• [PROBLEM TO WORK ON]:
Each and every line of the data must appear exactly as given.

• [PROVIDED MATERIAL]:
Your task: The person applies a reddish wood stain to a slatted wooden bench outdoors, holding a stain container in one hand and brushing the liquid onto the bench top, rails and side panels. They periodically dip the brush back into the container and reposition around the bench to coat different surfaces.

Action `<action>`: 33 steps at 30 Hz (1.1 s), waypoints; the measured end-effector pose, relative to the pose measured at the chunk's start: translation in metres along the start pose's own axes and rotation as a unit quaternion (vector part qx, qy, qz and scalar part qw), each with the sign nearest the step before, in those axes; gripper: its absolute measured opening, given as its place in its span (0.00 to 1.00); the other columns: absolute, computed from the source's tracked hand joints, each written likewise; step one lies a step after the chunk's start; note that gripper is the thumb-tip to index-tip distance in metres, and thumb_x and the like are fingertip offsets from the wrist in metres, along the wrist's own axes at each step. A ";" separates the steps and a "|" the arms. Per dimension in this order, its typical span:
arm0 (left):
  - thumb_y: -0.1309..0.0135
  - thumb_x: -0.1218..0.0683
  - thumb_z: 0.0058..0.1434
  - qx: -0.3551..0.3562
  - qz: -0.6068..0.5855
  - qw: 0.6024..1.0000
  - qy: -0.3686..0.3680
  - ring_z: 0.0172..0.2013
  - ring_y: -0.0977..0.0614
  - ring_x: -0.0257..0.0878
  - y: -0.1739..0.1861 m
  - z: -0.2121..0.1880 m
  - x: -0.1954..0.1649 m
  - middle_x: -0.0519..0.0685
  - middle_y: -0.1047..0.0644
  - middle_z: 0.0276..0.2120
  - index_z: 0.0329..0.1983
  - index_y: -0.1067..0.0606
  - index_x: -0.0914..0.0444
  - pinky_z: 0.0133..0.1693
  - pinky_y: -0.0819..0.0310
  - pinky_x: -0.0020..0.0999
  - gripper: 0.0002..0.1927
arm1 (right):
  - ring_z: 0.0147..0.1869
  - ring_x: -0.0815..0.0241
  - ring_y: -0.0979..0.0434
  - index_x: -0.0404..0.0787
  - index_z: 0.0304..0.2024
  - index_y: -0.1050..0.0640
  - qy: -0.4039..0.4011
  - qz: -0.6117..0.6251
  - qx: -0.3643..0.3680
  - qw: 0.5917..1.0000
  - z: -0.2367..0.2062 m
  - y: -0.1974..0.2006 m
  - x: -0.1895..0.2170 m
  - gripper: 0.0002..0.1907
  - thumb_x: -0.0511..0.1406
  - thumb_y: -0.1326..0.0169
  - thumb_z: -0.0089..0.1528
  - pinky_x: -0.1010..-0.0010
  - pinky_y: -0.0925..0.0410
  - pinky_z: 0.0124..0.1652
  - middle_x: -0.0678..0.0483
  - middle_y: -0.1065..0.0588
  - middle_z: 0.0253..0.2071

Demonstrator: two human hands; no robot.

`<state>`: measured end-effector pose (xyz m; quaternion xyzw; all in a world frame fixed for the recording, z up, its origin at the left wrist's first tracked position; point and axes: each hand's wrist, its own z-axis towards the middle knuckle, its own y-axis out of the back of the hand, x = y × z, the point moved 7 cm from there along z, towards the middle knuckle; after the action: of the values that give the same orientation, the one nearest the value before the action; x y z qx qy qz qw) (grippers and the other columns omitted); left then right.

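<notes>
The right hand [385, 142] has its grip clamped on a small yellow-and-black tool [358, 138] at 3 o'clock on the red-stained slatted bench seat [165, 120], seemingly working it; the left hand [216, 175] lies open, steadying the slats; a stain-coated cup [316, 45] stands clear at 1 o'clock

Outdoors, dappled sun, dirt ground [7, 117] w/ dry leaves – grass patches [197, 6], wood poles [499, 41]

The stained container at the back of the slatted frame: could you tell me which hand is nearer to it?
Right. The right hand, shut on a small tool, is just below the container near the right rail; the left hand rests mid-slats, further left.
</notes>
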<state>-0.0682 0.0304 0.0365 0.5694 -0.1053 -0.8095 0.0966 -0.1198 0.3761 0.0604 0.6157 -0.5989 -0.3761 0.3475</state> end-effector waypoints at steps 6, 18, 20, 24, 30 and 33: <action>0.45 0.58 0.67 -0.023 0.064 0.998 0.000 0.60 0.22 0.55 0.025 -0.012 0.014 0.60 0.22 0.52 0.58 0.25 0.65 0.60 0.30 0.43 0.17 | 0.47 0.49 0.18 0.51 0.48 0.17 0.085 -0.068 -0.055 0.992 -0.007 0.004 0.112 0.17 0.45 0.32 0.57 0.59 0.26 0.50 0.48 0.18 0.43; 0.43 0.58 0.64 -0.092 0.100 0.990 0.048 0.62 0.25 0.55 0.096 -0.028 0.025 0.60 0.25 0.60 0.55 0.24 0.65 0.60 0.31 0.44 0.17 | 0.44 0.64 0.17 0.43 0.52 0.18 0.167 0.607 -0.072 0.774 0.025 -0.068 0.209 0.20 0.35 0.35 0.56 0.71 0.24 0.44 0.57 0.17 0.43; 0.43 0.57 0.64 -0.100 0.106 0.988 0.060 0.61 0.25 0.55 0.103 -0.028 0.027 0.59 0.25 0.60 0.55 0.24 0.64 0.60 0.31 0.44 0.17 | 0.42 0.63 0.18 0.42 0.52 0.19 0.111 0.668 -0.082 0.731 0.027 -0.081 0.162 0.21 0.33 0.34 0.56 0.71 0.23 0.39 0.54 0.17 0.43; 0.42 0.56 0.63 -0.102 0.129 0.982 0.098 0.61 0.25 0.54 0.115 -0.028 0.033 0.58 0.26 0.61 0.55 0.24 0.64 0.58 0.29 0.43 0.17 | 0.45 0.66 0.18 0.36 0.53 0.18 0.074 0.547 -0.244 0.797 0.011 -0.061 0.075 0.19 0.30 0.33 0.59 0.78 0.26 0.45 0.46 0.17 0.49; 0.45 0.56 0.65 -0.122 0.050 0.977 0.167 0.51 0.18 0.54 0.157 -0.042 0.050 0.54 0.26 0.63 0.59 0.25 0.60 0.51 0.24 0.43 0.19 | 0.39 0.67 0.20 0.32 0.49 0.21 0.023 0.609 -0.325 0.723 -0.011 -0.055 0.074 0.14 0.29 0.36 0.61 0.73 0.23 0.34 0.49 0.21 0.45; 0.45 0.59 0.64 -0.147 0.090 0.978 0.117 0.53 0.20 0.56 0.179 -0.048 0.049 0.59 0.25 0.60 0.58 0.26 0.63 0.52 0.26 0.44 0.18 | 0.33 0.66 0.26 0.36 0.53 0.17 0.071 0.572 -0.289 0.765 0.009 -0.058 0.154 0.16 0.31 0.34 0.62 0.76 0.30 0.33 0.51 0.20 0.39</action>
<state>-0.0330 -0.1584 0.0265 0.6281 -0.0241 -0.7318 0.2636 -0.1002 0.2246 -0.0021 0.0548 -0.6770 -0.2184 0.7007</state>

• [RESULT FOR THIS TASK]:
Your task: The person applies a reddish wood stain to a slatted wooden bench outdoors, holding a stain container in one hand and brushing the liquid onto the bench top, rails and side panels. They periodically dip the brush back into the container and reposition around the bench to coat different surfaces.

Action `<action>`: 33 steps at 30 Hz (1.1 s), waypoints; the measured end-effector pose, relative to the pose measured at the chunk's start: translation in metres along the start pose's own axes and rotation as a unit quaternion (vector part qx, qy, qz and scalar part qw), each with the sign nearest the step before, in those axes; gripper: its absolute measured opening, given as its place in its span (0.00 to 1.00); the other columns: absolute, computed from the source's tracked hand joints, each written likewise; step one lies a step after the chunk's start; note that gripper is the thumb-tip to index-tip distance in metres, and thumb_x and the like are fingertip offsets from the wrist in metres, along the wrist's own axes at each step. A ";" separates the steps and a "|" the arms. Per dimension in this order, its typical span:
arm0 (left):
  - thumb_y: -0.1309..0.0135
  - thumb_x: -0.1218..0.0683
  - thumb_z: 0.0058..0.1434
  - qx: -0.3551..0.3562
  - qz: -0.6068..0.5855
  - qw: 0.6024..1.0000
  - qy: -0.3686..0.3680
  - ring_z: 0.0172..0.2013
  - ring_y: -0.0977..0.0614
  - ring_x: -0.0257..0.0878
  - y: -0.1739..0.1861 m
  - z: -0.2121..0.1880 m
  - x: -0.1954..0.1649 m
  - middle_x: -0.0519..0.0685
  - middle_y: -0.1047..0.0644
  - middle_z: 0.0276..0.2120
  - index_z: 0.0329..0.1983
  - index_y: -0.1067..0.0606
  - index_x: -0.0914..0.0444
  - pinky_z: 0.0133..0.1693
  - pinky_y: -0.0819..0.0310
  - pinky_x: -0.0020..0.0999
  - gripper: 0.0002..0.1927
arm1 (right):
  - ring_z: 0.0147..0.1869
  - ring_x: -0.0815..0.0241
  - ring_y: -0.0979..0.0434
  - index_x: -0.0404..0.0787
  - index_z: 0.0304..0.2024
  - index_y: -0.1050..0.0640
  - qy: -0.4039..0.4011
  - qz: -0.6117..0.6251
  - qx: -0.3643..0.3680
  - qw: 0.5917..1.0000
  - z: -0.2367..0.2062 m
  - y: -0.1974..0.2006 m
  - x: -0.1895..0.2170 m
  - gripper: 0.0002..0.1907
  - thumb_x: -0.0511..0.1406
  - thumb_y: -0.1326..0.0169
  - thumb_z: -0.0089..0.1528
  - pinky_x: -0.1010..-0.0010
  - pinky_y: -0.0925..0.0410
  - pinky_z: 0.0124..0.1652
  - middle_x: -0.0678..0.0483
  - middle_y: -0.1065..0.0588
  - middle_z: 0.0253..0.2071

Demonstrator: two human hands; no robot.

`<state>`: measured end-effector pose (xyz m; quaternion xyzw; all in a world frame fixed for the recording, z up, its origin at the left wrist's first tracked position; point and axes: each hand's wrist, its own z-axis towards the middle knuckle, its own y-axis out of the back of the hand, x = y × z, the point moved 7 cm from there along z, towards the middle knuckle; after the action: of the values that give the same orientation, the one nearest the value before the action; x y z qx qy qz qw) (grippers and the other columns omitted); left then right.

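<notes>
The right hand [385, 142] has its grip clamped on a small yellow-and-black tool [358, 138] at 3 o'clock on the red-stained slatted bench seat [165, 120], seemingly working it; the left hand [216, 175] lies open, steadying the slats; a stain-coated cup [316, 45] stands clear at 1 o'clock

Outdoors, dappled sun, dirt ground [7, 117] w/ dry leaves – grass patches [197, 6], wood poles [499, 41]

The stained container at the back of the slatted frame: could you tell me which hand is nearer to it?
Right. The right hand, shut on a small tool, is just below the container near the right rail; the left hand rests mid-slats, further left.
</notes>
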<state>-0.0682 0.0304 0.0365 0.5694 -0.1053 -0.8095 0.0966 -0.1198 0.3761 0.0604 0.6157 -0.5989 -0.3761 0.3475</state> end-effector waypoints at steps 6, 18, 20, 24, 30 and 33: <action>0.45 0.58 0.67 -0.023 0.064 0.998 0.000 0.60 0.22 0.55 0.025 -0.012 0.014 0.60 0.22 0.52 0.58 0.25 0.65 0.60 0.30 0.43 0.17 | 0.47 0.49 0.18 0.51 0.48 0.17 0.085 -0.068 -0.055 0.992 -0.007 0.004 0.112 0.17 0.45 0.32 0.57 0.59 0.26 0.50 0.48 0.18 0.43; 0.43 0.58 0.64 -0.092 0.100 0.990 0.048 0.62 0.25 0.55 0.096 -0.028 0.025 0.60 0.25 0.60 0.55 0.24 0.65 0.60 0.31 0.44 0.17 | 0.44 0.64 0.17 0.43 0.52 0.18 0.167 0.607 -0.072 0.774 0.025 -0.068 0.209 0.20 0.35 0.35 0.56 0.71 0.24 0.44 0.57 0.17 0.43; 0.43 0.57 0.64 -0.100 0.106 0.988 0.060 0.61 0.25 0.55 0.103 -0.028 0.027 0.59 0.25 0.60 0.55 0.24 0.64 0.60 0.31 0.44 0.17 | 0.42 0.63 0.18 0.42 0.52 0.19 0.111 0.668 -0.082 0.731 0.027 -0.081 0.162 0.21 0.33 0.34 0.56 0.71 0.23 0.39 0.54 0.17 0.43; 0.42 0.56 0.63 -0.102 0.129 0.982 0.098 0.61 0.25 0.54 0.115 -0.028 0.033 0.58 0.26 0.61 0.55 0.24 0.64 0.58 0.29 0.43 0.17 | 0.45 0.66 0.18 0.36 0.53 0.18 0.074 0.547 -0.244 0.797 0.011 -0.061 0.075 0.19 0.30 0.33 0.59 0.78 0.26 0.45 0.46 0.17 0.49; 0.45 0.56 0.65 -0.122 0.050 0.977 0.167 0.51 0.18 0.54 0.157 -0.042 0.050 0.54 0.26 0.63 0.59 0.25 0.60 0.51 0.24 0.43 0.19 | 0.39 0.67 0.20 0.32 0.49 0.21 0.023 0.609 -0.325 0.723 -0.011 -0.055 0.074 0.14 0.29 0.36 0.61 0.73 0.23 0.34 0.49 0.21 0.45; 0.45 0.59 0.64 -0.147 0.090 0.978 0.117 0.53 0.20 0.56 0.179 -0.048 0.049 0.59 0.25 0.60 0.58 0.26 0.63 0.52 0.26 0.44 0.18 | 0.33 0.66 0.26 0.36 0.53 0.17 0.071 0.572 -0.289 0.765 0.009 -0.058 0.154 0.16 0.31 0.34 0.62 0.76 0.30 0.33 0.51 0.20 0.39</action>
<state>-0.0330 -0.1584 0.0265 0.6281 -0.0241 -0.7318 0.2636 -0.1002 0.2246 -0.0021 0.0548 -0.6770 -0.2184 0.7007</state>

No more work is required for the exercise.